> **WHAT TO WORK ON**:
What is needed here is every line of the records that includes "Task".

----- GIVEN DATA -----

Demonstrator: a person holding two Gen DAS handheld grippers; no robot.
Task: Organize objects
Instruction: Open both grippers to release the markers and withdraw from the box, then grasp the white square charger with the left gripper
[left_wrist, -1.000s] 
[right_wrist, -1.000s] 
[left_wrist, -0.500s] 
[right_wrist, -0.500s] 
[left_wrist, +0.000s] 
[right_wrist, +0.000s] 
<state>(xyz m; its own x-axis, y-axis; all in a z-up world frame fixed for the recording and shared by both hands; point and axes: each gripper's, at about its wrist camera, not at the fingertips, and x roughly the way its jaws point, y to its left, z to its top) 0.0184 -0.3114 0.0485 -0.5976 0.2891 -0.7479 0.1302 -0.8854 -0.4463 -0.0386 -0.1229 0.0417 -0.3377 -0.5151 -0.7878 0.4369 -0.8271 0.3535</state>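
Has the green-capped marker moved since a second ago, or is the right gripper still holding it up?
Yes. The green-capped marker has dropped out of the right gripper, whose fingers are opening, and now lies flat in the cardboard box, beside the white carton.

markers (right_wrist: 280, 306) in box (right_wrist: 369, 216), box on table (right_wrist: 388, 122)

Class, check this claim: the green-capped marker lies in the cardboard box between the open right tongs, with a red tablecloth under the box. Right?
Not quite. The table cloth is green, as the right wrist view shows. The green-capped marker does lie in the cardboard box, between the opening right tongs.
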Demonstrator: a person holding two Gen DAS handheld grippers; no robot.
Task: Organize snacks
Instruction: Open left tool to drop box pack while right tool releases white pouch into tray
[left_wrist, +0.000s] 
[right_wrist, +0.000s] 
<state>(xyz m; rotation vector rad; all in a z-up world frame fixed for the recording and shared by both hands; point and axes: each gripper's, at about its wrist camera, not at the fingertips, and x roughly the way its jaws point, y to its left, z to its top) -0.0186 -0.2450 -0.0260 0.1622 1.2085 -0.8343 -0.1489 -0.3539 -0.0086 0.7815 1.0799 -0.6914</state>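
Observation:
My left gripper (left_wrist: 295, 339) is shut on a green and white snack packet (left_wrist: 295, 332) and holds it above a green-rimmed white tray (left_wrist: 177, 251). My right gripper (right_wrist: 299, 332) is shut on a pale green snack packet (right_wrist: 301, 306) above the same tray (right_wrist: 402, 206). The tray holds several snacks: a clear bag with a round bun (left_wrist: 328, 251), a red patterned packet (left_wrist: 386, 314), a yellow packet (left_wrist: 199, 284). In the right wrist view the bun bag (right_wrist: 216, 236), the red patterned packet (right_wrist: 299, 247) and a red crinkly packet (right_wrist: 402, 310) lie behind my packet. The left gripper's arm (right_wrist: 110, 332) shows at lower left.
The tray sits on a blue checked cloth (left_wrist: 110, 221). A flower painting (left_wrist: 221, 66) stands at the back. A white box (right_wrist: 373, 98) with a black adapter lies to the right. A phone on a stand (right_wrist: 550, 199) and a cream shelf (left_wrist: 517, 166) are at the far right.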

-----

> **SOLVED PROBLEM**:
Task: Organize objects
Task: Organize snacks

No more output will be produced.